↓

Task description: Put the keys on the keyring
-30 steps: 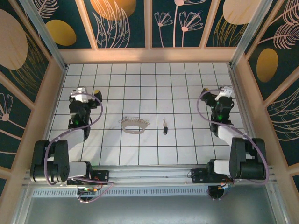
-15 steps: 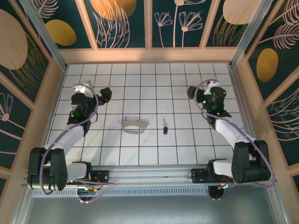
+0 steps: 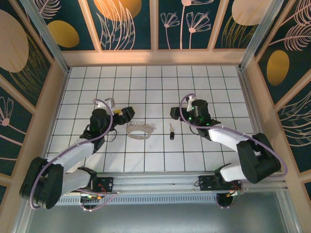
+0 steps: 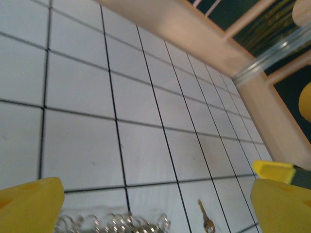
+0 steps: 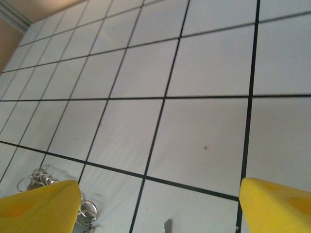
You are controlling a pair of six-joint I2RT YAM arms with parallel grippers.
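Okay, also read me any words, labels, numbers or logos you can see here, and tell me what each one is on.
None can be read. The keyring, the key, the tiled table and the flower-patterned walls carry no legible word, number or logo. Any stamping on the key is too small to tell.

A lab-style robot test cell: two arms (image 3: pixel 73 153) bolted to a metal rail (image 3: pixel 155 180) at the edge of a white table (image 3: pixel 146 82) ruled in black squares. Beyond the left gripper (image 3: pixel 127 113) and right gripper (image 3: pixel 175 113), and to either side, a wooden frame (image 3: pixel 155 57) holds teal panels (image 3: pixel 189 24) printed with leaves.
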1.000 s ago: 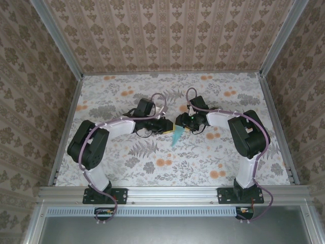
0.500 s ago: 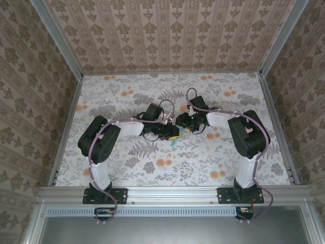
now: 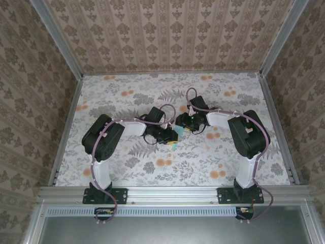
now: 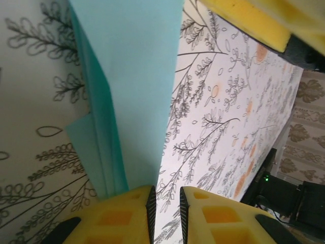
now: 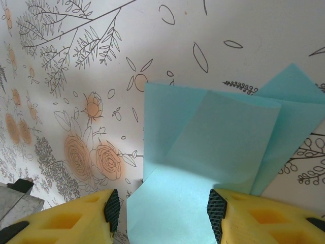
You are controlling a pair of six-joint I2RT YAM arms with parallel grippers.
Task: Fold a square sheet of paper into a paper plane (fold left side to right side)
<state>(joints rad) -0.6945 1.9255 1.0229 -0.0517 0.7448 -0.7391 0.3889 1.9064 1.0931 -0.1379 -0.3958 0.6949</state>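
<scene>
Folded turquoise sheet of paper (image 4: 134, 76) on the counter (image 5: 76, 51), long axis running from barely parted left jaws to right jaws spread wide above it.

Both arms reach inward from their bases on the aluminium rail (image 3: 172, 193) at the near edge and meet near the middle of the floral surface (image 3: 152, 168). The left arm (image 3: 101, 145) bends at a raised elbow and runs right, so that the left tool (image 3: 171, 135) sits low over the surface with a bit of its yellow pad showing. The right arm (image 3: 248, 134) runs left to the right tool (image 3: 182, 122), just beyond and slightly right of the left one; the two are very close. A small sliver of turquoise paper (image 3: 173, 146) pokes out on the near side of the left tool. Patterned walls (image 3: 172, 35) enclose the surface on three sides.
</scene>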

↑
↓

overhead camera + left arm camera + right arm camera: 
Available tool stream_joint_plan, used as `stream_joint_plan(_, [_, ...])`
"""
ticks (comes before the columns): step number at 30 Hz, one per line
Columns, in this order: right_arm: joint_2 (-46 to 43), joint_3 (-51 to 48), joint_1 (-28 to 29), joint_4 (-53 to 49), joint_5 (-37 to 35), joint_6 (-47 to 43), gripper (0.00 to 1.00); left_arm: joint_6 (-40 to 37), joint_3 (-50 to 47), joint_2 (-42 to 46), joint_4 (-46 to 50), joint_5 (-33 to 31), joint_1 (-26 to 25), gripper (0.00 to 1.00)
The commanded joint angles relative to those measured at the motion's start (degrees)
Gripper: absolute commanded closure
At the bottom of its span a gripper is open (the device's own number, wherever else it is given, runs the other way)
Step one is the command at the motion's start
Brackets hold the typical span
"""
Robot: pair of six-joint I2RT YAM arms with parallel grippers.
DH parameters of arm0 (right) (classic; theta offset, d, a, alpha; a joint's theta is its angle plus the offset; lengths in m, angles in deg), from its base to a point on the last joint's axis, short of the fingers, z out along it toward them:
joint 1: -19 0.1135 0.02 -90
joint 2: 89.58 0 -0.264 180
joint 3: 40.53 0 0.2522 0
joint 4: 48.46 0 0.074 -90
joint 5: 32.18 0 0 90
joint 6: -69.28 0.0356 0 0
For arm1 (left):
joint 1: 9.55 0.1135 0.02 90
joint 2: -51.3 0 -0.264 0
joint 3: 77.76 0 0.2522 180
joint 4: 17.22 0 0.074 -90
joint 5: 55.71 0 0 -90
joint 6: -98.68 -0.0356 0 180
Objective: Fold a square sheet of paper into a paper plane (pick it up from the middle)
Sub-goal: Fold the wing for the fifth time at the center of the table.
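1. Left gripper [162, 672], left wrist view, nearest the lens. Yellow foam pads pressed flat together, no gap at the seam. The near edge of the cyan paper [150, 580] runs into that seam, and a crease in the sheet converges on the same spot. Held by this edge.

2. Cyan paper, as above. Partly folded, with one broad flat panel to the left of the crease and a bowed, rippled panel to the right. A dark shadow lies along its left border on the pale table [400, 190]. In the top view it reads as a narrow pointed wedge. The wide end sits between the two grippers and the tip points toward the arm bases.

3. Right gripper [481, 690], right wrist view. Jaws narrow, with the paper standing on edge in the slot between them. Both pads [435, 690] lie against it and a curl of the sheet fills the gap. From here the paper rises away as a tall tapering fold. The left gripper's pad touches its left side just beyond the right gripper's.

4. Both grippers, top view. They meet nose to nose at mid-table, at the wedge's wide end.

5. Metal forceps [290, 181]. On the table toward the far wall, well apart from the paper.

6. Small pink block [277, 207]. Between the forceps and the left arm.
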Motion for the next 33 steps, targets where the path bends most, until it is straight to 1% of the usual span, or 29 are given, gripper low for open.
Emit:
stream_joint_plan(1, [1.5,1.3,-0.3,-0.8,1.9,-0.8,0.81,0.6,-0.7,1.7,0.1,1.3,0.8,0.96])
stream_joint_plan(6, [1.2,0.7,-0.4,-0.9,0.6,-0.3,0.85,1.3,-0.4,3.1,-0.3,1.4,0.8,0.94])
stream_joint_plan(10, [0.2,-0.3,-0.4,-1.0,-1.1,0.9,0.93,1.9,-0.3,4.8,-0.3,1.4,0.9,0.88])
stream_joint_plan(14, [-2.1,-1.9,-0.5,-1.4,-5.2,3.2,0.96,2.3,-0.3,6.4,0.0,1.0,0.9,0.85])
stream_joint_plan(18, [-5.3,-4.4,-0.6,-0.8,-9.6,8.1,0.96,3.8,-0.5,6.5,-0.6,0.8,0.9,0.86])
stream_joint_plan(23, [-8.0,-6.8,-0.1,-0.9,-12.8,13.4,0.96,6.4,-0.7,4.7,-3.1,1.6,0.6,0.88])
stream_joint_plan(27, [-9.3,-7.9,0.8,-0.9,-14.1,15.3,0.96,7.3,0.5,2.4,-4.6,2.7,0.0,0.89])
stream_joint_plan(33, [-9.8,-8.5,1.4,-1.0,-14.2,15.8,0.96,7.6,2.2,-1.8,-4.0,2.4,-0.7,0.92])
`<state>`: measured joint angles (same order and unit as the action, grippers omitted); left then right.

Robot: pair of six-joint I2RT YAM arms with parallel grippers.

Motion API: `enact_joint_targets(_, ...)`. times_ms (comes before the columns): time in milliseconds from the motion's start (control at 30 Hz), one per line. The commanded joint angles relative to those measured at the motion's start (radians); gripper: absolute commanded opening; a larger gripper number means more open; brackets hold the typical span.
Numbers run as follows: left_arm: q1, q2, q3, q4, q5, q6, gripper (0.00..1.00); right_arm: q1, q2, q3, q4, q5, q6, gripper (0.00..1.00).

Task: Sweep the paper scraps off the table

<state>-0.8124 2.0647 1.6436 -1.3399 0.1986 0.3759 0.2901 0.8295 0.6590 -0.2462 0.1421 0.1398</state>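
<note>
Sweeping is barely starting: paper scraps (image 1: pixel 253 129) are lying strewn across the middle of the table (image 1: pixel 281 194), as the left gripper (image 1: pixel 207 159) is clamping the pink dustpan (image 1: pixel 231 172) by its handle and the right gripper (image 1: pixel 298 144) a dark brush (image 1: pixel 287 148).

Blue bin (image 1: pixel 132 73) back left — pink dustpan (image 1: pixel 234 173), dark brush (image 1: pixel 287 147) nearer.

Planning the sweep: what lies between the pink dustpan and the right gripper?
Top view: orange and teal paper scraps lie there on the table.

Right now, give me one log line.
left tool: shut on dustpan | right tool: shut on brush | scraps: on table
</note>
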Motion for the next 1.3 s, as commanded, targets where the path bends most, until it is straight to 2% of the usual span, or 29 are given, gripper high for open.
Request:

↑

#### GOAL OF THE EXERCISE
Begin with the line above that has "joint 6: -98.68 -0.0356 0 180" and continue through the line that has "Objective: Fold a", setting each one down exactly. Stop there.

#### EXERCISE RESPONSE
joint 6: -98.68 -0.0356 0 180
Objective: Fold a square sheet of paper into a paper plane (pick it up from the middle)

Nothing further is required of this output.